* _THE TASK_:
Output the data below exactly, without images.

START DATASET CONTENT

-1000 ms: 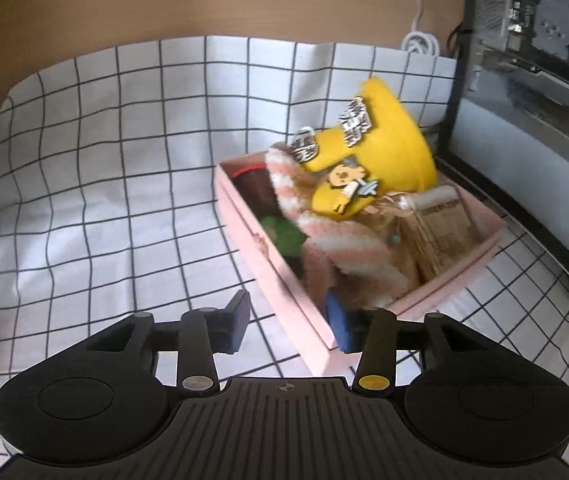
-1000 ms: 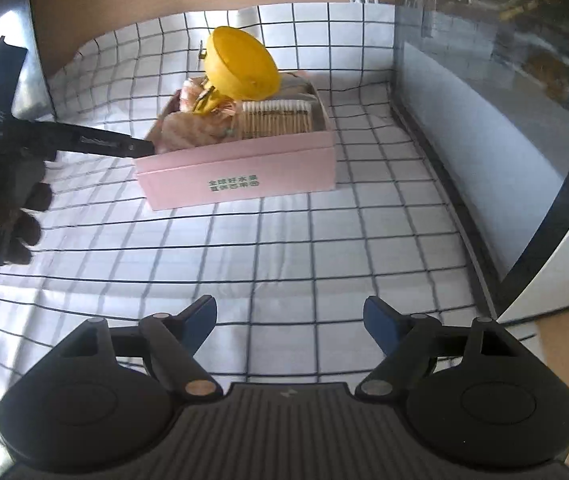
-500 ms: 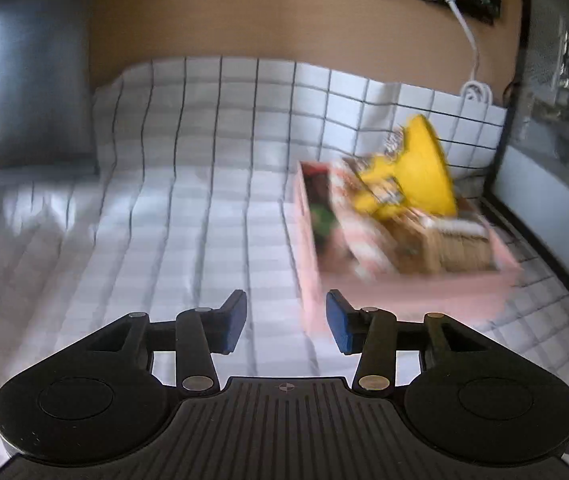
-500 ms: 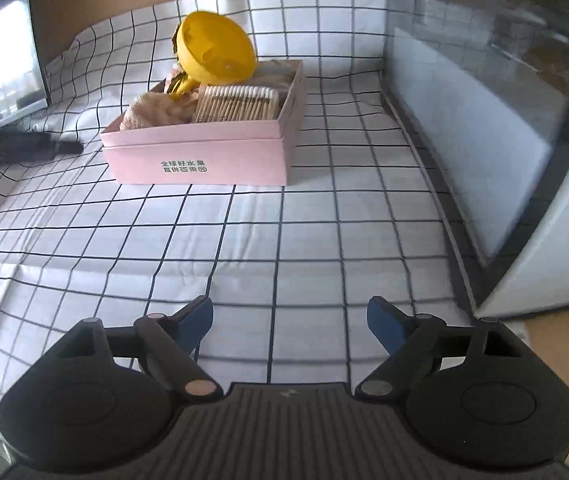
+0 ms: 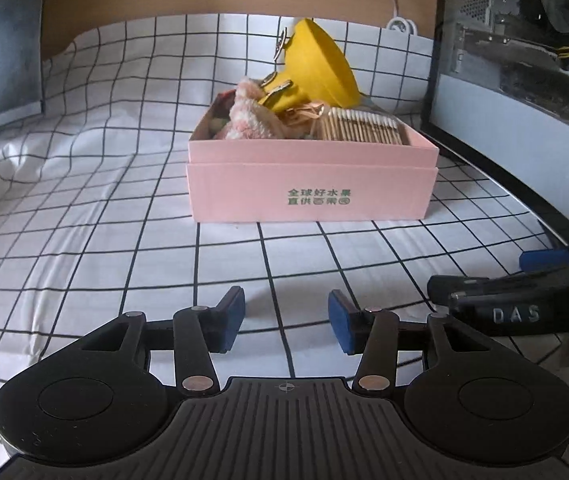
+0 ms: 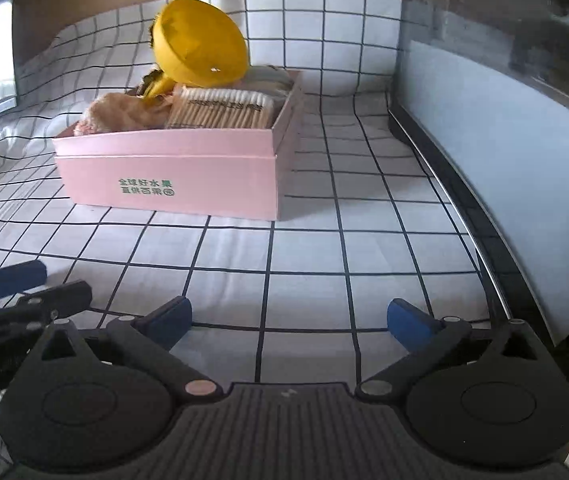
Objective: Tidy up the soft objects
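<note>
Desk setup: open computer case (image 5: 524, 36), monitor (image 5: 0, 60).

both grippers, left gripper (image 5: 284, 326) and right gripper (image 6: 288, 320), are matte black with 2 blue pads (image 5: 231, 320), round hubs, ribbed housing, copper-coloured pivot screws; white "das" lettering marks one.

Open checked cloth (image 5: 124, 216) lies between both grippers and the pink box (image 5: 312, 184) at twelve o'clock. A computer case (image 6: 504, 92) walls off three o'clock. A yellow funnel (image 6: 200, 44) rises over the box's contents.
</note>
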Action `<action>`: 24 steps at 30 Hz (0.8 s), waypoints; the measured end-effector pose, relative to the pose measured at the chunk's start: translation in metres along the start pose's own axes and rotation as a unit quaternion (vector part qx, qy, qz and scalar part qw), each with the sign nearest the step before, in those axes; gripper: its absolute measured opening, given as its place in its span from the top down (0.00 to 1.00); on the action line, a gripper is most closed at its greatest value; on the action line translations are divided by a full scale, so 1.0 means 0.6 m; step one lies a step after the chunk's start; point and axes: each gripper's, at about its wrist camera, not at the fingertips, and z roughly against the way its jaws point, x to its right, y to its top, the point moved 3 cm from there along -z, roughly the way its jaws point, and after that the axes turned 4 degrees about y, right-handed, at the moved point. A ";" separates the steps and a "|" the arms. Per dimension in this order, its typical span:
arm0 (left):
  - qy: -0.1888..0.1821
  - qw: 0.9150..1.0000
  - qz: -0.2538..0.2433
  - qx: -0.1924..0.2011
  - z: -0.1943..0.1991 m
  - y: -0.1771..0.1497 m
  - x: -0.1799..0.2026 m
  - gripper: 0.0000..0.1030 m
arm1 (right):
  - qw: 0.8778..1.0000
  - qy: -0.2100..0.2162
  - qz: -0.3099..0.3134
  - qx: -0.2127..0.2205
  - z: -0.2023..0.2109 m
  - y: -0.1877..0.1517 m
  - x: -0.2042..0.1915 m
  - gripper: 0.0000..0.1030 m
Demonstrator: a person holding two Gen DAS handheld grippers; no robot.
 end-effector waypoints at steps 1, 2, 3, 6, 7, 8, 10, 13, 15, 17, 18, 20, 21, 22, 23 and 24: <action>0.005 1.000 0.000 0.000 -0.002 0.002 0.003 0.50 | 1.000 -0.001 0.003 0.006 0.000 -0.002 -0.001 0.00; 0.009 1.000 0.001 -0.001 -0.003 0.001 0.006 0.50 | 1.000 -0.001 0.001 0.010 -0.001 -0.002 -0.001 0.00; 0.011 1.000 -0.001 -0.001 -0.005 0.003 0.007 0.50 | 1.000 -0.002 -0.006 0.010 -0.002 -0.003 0.000 0.00; 0.019 1.000 -0.008 -0.001 -0.004 0.000 0.012 0.49 | 1.000 -0.013 -0.011 0.020 -0.004 -0.004 -0.005 0.00; 0.019 1.000 -0.009 -0.001 -0.004 0.000 0.012 0.49 | 1.000 -0.013 -0.013 0.020 -0.003 -0.004 -0.005 0.00; 0.018 1.000 -0.008 -0.001 -0.004 0.000 0.011 0.49 | 1.000 -0.013 -0.013 0.020 -0.003 -0.004 -0.004 0.00; 0.017 1.000 -0.007 -0.001 -0.004 -0.001 0.010 0.49 | 1.000 -0.013 -0.013 0.020 -0.004 -0.003 -0.004 0.00; 0.017 1.000 -0.006 -0.001 -0.004 -0.001 0.010 0.49 | 1.000 -0.011 -0.013 0.020 -0.003 -0.004 -0.003 0.00; 0.017 1.000 -0.006 -0.002 -0.004 -0.001 0.010 0.49 | 1.000 -0.011 -0.013 0.020 -0.003 -0.004 -0.003 0.00; 0.017 1.000 -0.007 -0.002 -0.004 -0.001 0.010 0.49 | 1.000 -0.011 -0.013 0.020 -0.003 -0.004 -0.003 0.00; 0.017 1.000 -0.007 -0.002 -0.004 -0.001 0.010 0.49 | 1.000 -0.011 -0.013 0.020 -0.003 -0.004 -0.003 0.00; 0.017 1.000 -0.007 -0.002 -0.004 -0.001 0.010 0.49 | 1.000 -0.011 -0.013 0.020 -0.003 -0.004 -0.003 0.00; 0.017 1.000 -0.007 -0.002 -0.004 -0.001 0.010 0.49 | 1.000 -0.011 -0.013 0.020 -0.003 -0.004 -0.003 0.00; 0.017 1.000 -0.007 -0.002 -0.004 -0.001 0.010 0.49 | 1.000 -0.011 -0.013 0.020 -0.003 -0.004 -0.003 0.00; 0.017 1.000 -0.007 -0.002 -0.004 -0.001 0.010 0.49 | 1.000 -0.011 -0.013 0.020 -0.003 -0.004 -0.003 0.00; 0.017 1.000 -0.007 -0.002 -0.004 -0.001 0.010 0.49 | 1.000 -0.011 -0.013 0.020 -0.003 -0.004 -0.003 0.00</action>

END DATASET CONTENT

* _PROBLEM SOLUTION_:
-1000 ms: 
-1000 ms: 
-500 ms: 
-500 ms: 
+0 ms: 
+0 ms: 
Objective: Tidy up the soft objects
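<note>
Desk setup: open computer case (image 5: 524, 36), monitor (image 5: 0, 60).

both grippers, left gripper (image 5: 284, 326) and right gripper (image 6: 288, 320), are matte black with 2 blue pads (image 5: 231, 320), round hubs, ribbed housing, copper-coloured pivot screws; white "das" lettering marks one.

Open checked cloth (image 5: 124, 216) lies between both grippers and the pink box (image 5: 312, 184) at twelve o'clock. A computer case (image 6: 504, 92) walls off three o'clock. A yellow funnel (image 6: 200, 44) rises over the box's contents.
</note>
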Action `<action>`: 24 steps at 30 Hz (0.8 s), waypoints; the measured end-effector pose, relative to the pose measured at the chunk's start: translation in metres along the start pose's own axes and rotation as a unit quaternion (vector part qx, qy, qz and scalar part qw), each with the sign nearest the step before, in those axes; gripper: its absolute measured opening, given as its place in its span from the top down (0.00 to 1.00); on the action line, a gripper is most closed at its greatest value; on the action line translations are divided by a full scale, so 1.0 means 0.6 m; step one lies a step after the chunk's start; point and axes: each gripper's, at about its wrist camera, not at the fingertips, and z roughly against the way its jaws point, x to its right, y to its top, the point moved 3 cm from there along -z, roughly the way its jaws point, and after that the axes turned 4 degrees about y, right-handed, at the moved point. A ";" separates the steps and a "|" the arms. Per dimension in this order, its typical span:
arm0 (left):
  - qy: -0.1888..0.1821
  - qw: 0.9150..1.0000
  - qz: -0.2538..0.2433
  - qx: -0.1924..0.2011
  - z: -0.1943..0.1991 m
  - y: -0.1771..0.1497 m
  - x: -0.1799..0.2026 m
  - gripper: 0.0000..0.1030 m
arm1 (right):
  - qw: 0.8778..1.0000
  - qy: -0.2100..0.2162
  - qz: -0.3099..0.3134
  - qx: -0.2127..0.2205
  - z: -0.2023..0.2109 m
  - y: -0.1877..0.1517 m
  - x: -0.2042..0.1915 m
  - gripper: 0.0000..0.1030 m
Demonstrator: a person holding two Gen DAS handheld grippers; no robot.
 end-effector waypoints at steps 1, 2, 3, 6, 7, 8, 10, 13, 15, 17, 18, 20, 21, 22, 23 and 24: <action>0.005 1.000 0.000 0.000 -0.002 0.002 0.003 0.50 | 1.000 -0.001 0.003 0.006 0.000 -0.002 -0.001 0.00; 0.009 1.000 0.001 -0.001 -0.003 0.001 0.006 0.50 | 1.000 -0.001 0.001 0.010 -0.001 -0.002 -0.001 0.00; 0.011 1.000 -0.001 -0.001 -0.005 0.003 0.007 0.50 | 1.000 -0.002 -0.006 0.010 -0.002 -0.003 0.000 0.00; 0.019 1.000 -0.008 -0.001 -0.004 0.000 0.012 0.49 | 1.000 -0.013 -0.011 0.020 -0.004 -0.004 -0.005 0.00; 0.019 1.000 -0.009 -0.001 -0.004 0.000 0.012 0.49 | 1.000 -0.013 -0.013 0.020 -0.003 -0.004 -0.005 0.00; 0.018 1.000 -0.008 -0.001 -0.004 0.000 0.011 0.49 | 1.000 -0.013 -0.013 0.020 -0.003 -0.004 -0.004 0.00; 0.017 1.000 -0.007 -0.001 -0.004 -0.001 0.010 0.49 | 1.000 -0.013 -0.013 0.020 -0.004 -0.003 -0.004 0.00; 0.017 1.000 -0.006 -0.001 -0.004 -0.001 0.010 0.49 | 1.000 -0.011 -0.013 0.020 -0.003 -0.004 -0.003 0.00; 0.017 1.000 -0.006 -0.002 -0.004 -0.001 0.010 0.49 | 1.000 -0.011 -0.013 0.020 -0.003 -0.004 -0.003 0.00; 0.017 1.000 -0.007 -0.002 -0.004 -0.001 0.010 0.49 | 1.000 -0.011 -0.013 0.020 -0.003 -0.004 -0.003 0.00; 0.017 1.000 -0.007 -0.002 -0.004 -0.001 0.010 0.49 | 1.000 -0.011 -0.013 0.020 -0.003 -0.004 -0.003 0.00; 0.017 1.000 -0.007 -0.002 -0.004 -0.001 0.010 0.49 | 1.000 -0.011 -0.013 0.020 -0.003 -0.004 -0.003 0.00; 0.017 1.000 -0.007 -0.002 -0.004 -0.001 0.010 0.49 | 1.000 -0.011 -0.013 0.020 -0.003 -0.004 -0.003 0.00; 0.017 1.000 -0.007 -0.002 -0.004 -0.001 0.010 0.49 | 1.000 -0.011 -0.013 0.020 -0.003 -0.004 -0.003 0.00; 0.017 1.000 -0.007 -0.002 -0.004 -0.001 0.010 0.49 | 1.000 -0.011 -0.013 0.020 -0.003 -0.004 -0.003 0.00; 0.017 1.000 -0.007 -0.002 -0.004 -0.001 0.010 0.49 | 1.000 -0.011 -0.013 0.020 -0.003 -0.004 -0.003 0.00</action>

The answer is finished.